For debugging and testing, on my most portable dev “workstation” (affectionately nicknamed Craptop), I pitted a tiny 3.1GB Mistral model (runnning on an ancient nVidia Quadro) against the big-3 cloud models.
The first test
For testing, I used the C# class improvement task statement already written up in the MVP Thesis and the pre-print. It’s tested and reliable.
After resolving some simple context-management issues (900MB of remaining VRAM doesn’t exactly permit the 1M tokens of context granted by Opus 4.6), we were off to the races.
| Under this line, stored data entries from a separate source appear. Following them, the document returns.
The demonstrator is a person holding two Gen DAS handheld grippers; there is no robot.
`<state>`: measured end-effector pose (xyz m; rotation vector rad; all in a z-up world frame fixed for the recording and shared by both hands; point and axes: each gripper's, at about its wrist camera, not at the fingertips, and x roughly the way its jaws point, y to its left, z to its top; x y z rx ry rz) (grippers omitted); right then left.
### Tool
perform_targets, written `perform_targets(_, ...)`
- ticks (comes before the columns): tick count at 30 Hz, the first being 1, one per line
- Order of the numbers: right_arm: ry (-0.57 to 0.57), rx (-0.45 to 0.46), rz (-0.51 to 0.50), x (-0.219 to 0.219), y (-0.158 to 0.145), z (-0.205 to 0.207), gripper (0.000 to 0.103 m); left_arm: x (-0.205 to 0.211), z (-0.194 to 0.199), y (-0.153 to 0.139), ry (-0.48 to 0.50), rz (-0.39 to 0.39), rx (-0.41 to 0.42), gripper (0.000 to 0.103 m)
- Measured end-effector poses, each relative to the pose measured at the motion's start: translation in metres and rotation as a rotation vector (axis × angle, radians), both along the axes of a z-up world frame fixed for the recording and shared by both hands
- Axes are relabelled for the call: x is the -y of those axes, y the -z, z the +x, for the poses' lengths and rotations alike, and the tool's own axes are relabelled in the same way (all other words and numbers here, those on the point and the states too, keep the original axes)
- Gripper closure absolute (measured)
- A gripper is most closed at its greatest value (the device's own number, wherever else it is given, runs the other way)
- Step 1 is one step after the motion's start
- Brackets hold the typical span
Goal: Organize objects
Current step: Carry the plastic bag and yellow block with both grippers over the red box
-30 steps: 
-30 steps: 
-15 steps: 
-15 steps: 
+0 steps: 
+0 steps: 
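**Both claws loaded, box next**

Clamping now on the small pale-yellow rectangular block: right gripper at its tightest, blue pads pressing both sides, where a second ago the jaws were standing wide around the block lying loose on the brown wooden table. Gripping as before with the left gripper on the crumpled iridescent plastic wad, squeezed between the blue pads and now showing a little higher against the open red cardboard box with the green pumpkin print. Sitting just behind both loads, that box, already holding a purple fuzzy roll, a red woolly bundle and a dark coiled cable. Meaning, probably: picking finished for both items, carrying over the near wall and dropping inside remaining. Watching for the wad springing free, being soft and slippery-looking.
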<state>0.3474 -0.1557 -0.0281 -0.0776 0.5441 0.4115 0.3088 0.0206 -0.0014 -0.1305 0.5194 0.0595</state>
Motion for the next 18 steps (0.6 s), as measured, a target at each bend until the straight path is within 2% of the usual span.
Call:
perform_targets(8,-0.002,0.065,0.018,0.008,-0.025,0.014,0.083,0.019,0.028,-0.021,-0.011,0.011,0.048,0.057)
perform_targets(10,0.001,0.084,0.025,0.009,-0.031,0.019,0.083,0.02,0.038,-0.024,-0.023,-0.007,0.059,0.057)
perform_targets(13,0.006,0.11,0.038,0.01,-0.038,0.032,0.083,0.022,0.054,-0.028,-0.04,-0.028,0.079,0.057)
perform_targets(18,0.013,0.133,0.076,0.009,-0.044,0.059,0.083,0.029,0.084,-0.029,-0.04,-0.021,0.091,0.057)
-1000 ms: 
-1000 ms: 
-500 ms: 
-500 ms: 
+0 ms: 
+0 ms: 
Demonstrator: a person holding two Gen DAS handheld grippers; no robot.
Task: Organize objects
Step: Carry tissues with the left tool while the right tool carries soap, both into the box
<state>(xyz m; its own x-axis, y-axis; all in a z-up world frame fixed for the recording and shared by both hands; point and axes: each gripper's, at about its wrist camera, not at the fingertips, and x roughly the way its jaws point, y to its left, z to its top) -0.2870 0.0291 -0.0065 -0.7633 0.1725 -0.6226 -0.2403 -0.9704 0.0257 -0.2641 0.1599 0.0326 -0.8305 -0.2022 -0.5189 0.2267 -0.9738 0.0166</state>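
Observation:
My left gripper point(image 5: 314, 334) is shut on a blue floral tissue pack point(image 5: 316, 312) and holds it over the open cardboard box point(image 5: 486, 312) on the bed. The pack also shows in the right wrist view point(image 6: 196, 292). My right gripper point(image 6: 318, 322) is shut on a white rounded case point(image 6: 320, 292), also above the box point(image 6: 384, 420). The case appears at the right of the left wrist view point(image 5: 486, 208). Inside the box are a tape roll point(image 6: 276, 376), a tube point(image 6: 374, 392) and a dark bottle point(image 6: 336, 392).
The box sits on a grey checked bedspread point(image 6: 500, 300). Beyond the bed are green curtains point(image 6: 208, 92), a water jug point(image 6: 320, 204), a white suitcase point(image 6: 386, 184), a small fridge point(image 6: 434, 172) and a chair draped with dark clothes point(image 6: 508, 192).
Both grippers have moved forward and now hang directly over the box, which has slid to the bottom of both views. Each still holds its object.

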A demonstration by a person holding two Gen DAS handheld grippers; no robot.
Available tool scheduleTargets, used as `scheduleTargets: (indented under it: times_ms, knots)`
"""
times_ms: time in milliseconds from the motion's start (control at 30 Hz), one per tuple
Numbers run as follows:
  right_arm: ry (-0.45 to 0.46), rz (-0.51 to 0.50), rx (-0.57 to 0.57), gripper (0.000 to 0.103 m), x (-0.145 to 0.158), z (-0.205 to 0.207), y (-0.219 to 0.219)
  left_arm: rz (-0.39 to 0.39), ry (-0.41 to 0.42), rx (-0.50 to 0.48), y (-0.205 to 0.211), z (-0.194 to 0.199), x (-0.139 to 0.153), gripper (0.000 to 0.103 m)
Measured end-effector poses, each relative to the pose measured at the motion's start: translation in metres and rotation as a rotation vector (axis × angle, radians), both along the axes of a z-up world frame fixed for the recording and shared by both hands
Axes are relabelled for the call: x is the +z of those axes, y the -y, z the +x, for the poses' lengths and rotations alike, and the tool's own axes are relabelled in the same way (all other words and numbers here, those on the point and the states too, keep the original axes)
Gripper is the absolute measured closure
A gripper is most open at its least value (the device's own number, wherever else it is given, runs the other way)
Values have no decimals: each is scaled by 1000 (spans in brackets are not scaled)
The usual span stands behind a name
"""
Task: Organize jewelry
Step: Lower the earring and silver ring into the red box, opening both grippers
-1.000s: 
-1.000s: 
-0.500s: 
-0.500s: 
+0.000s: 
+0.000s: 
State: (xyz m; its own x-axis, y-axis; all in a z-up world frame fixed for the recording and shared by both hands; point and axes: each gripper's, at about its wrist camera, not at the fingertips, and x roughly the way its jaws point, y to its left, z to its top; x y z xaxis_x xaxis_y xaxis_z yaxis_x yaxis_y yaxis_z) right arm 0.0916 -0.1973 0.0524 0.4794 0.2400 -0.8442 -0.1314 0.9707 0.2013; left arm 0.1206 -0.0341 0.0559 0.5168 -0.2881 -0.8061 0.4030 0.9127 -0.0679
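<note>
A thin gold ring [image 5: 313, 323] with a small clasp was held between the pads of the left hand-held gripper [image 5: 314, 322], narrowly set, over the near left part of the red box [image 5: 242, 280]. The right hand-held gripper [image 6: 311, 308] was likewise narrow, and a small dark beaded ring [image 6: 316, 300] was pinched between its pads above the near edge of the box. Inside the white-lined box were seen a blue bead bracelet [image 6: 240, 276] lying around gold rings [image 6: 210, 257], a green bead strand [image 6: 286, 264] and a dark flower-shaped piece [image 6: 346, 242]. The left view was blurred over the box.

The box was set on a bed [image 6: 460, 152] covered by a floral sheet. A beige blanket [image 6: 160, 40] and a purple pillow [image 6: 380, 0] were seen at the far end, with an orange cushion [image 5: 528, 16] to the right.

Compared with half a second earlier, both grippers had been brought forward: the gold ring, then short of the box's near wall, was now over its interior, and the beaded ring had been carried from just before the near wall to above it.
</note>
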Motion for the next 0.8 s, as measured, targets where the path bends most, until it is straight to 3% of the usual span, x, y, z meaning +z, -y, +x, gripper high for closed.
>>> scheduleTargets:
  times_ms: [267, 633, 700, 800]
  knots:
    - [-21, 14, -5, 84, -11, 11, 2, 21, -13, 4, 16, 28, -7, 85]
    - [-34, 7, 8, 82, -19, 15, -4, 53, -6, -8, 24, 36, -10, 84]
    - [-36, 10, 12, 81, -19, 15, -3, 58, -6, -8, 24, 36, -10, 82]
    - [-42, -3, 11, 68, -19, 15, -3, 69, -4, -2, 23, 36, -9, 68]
Mistral faces off against the Big 3
Poor Mistral. It got destroyed in competition - it was eliminated in the first bracket of every tournament in every test, and with good reason; it was hallucinating characters and making truly odd suggestions (HashSet<T>? yield return? Where are these coming from?). That said, I didn’t expect too much from a 3GB heavily-quantized 7B model.
Interesting but Expected
Mistral was a competent judge, though, which was interesting enough on its face, but also relevant to Verdion — introducing (far) less capable models does not compromise judging quality.
The short story is that the four neurons converged on the same optimal solution which the dozen-plus prior tournaments suggested they probably would.
Actually Interesting
What was fascinating was that Mistral learned.
I expected the Cloud models to be able to learn. Their context windows are large enough for Verdion to do some pretty sophisticated prompt engineering to all but guarantee it.
Mistral had 4K tokens available for input, thinking, and output - combined. But it still learned.
Its submissions grew in complexity and quality throughout the tournament. Not enough to become competitive with the cloud models; it continued to be trounced in its first bracket, as I mentioned. But Verdion’s adversarial architecture was showing that even an unsophisticated model with a tiny context window could still get better from exposure to the process in play.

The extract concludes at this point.